### Work order:
Go through the entries below, count every line with the string "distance", and answer with only that number.

━━━━━ Dataset ━━━━━

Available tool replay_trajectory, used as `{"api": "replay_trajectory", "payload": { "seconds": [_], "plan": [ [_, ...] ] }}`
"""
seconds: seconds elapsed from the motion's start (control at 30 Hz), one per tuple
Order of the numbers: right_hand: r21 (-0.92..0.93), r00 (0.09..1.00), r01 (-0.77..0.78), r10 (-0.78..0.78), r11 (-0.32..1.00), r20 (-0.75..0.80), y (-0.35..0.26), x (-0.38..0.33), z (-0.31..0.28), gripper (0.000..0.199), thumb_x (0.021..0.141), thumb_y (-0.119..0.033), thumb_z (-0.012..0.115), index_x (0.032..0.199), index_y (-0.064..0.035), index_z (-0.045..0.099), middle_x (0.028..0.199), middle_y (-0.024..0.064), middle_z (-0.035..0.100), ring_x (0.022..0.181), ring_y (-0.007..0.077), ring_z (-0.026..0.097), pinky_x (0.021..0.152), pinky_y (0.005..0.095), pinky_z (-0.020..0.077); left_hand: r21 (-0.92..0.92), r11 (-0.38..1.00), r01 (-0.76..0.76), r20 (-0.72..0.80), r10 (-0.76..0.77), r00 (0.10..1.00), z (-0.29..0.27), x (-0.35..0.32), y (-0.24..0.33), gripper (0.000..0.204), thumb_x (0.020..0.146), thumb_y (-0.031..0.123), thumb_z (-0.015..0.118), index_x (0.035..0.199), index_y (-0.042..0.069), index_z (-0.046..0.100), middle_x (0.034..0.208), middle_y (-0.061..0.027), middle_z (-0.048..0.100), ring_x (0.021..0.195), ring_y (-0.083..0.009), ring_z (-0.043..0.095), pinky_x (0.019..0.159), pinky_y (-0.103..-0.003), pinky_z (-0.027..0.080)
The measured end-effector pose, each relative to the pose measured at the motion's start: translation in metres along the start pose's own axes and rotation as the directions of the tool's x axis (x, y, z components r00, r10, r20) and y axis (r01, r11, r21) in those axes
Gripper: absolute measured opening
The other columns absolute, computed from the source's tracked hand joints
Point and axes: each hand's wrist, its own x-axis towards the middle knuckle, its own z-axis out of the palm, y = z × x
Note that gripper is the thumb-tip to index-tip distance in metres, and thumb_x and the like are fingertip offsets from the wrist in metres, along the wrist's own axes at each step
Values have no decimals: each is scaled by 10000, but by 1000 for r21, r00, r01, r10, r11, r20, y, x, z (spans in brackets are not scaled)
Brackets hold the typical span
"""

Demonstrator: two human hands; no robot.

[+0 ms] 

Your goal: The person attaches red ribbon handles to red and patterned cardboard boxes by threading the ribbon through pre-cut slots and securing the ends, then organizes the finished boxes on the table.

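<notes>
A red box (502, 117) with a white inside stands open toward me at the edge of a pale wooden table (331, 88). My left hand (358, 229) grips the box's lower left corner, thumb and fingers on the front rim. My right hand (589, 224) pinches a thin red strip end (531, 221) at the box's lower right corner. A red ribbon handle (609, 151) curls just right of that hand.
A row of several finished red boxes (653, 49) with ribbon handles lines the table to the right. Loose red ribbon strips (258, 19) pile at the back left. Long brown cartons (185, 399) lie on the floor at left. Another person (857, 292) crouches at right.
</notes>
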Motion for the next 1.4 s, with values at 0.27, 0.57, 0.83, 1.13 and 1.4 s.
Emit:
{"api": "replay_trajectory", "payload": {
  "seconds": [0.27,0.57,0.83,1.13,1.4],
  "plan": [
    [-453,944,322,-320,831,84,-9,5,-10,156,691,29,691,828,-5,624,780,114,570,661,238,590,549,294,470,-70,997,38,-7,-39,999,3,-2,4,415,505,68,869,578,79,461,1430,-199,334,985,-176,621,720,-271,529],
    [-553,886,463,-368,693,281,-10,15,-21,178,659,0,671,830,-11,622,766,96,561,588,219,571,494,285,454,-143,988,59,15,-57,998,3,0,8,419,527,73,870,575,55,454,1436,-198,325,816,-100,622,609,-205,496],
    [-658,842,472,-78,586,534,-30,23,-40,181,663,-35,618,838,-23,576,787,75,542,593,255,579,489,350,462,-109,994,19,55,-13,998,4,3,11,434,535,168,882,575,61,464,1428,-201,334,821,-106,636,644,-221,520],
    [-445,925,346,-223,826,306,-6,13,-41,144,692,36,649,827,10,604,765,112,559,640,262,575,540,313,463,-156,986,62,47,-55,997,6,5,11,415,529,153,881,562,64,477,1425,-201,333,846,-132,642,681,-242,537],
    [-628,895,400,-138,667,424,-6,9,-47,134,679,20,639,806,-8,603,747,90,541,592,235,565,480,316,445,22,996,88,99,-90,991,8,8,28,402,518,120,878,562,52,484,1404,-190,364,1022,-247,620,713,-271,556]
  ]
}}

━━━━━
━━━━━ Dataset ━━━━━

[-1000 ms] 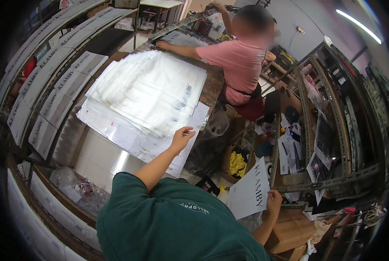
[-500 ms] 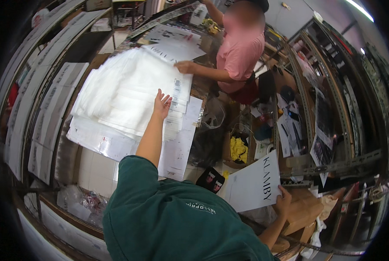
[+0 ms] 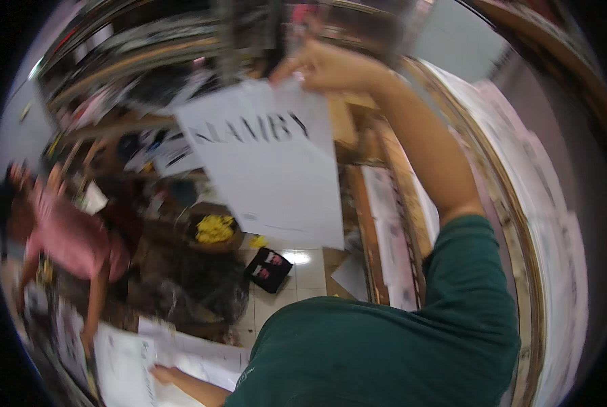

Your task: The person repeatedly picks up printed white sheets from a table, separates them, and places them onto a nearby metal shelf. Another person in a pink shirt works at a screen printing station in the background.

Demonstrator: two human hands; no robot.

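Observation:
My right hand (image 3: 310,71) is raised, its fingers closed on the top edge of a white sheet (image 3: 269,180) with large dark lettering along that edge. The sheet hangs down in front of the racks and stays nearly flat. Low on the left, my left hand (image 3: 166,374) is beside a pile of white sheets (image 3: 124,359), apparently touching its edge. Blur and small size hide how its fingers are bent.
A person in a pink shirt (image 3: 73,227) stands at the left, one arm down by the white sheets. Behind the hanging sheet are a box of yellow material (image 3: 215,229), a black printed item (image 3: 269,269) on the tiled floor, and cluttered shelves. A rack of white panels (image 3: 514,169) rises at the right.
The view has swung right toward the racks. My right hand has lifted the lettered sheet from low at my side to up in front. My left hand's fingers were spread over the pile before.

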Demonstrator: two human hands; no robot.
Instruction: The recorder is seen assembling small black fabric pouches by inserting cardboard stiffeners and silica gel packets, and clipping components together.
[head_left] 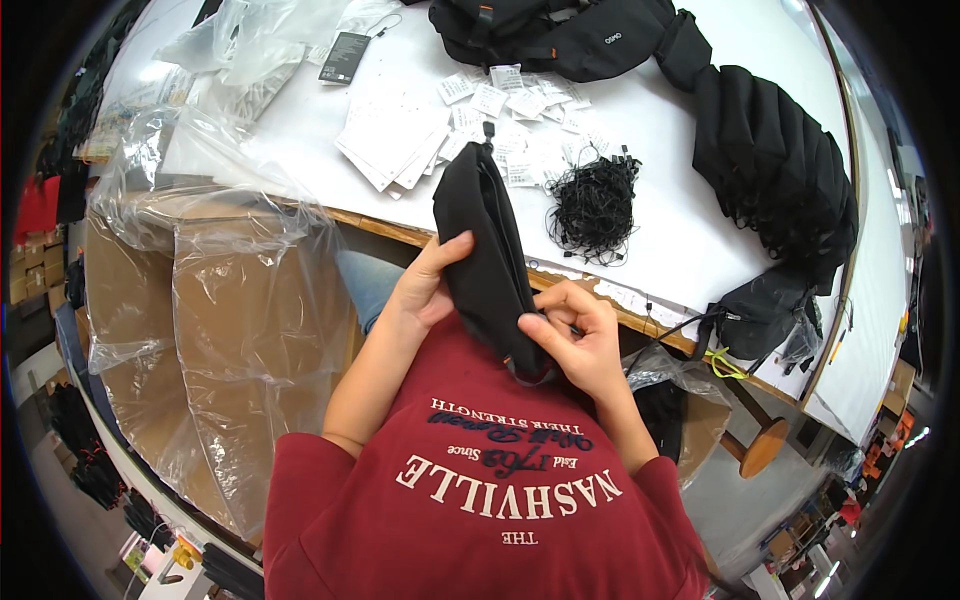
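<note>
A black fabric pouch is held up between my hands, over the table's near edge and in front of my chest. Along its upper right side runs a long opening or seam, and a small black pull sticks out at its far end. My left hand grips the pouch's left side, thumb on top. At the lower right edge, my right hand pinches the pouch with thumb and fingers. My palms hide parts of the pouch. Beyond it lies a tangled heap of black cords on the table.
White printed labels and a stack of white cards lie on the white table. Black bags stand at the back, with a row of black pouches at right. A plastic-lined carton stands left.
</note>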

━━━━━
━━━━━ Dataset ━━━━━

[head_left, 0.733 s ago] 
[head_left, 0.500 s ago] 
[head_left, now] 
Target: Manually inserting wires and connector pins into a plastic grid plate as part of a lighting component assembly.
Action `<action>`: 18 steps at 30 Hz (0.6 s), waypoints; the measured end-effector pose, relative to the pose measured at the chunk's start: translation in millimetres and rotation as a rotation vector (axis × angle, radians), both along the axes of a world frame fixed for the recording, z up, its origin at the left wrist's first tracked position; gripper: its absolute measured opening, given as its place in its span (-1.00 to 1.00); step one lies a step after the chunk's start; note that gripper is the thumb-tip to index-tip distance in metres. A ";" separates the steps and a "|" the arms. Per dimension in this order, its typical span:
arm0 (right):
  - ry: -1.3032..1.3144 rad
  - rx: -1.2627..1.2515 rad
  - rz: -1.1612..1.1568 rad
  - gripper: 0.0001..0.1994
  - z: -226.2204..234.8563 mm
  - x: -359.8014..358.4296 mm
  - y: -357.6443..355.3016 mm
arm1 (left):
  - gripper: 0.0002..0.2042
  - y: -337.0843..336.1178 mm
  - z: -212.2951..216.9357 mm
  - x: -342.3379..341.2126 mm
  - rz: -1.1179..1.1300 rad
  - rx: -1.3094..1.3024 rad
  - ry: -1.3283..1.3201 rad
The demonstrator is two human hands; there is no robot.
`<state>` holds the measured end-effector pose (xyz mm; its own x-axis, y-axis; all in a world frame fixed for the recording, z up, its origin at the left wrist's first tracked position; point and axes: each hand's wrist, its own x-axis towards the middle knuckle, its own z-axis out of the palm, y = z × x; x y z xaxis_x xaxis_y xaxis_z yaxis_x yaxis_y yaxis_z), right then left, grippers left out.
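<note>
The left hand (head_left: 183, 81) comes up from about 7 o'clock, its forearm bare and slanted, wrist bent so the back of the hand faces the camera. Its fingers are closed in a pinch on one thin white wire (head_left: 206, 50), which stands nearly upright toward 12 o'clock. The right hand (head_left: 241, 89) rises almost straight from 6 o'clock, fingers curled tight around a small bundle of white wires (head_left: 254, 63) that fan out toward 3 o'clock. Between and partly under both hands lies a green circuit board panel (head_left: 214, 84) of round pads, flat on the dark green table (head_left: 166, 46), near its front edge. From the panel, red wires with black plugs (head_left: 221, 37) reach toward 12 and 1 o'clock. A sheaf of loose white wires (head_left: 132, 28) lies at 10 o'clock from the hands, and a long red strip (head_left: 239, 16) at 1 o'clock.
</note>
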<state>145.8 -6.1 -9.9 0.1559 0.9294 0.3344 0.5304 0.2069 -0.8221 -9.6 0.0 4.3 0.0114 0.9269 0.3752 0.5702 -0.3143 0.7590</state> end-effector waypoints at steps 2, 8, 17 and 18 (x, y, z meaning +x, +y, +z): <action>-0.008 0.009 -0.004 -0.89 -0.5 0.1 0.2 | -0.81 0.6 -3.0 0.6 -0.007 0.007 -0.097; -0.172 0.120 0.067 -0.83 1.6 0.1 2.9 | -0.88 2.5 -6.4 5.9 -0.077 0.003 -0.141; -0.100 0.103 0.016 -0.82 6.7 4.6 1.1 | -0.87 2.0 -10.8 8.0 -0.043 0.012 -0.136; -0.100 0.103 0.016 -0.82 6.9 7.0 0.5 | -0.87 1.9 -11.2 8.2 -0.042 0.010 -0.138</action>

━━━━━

### Solution:
2